2: The application “Twix” opens over the Syngo display. This lists all the scans for which data is still on the MRIR, in reverse chronological order. The listing is done twice – on the left side, where just the scan name and measurement ID is given, and on the right, where the file size, date and time, etc, is also listed. Scroll down the left side to find the scan you want to save the raw data for (ADNI_MEMPRAGE in this example) and click on it once, so it is highlighted. The corresponding row in the right display will also be highlighted (allowing you to check it’s the right scan).
3: Now, with the mouse over the file name in the left column, right click to bring up the pop-up menu, and then choose the first option “Copy total Raid file”:
4: A Save-file pop-up window will now appear. You can choose the default name and location to save the file on the scanner host computer, or enter your own preferred location, eg: T:\User:
5: Click the “Save” button. A status bar showing the progress of the file being saved is seen at the bottom of the TWIX window.
6: Once the status bar in the Twix window showed the saving operation had completed (the status bar then disappears) now you can exit TWIX. Return to normal scanner operation. Send Ross (rmair [at] fas [dot] harvard [dot] edu) an email saying you saved a raw data file, including the time and the 4-digit ID.
The performance of the Tim Trio system is monitored via a series of daily and weekly scan protocols. Daily QA scans on a large water phantom ensure:
- high temporal SNR for functional MRI
- consistent single image SNR and minimal/consistent image ghost intensity in EPI scans for functional and diffusion weighted MRI
- lack of RF interference from other equipment and lack of gradient spiking that could cause image artifacts.

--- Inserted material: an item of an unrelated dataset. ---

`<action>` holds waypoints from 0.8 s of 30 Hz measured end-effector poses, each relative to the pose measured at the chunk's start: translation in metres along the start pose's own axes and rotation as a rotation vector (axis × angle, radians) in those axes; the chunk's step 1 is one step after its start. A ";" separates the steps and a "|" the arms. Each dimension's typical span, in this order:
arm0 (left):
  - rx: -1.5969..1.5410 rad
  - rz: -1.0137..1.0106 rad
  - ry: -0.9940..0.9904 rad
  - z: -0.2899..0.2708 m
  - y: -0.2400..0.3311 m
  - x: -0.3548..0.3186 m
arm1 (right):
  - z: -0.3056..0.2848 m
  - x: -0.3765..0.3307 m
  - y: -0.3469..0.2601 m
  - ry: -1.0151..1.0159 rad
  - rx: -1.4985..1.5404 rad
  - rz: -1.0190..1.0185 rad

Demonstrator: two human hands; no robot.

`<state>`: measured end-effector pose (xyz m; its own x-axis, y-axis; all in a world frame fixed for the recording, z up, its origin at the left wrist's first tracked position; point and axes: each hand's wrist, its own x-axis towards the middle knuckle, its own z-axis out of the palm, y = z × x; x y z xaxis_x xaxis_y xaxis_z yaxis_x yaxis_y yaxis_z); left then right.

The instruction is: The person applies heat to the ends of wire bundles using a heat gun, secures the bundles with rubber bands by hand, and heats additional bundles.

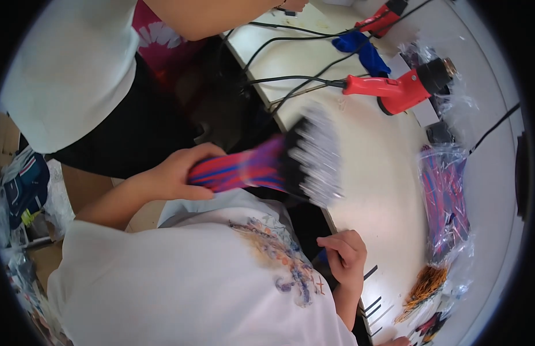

Weekly QA scans using a structured phantom are used to assess gradient non-linearity and image distortion.
More details on the daily EPI timeseries stability/SNR, RF noise and spike checks and the weekly gradient linearity performance are available on the additional linked pages. In addition, we have begun using the fBIRN agar phantom on a 1-2 weekly basis to also document EPI time series stability, drift and temporal SNR in a manner consistent with other fBIRN sites.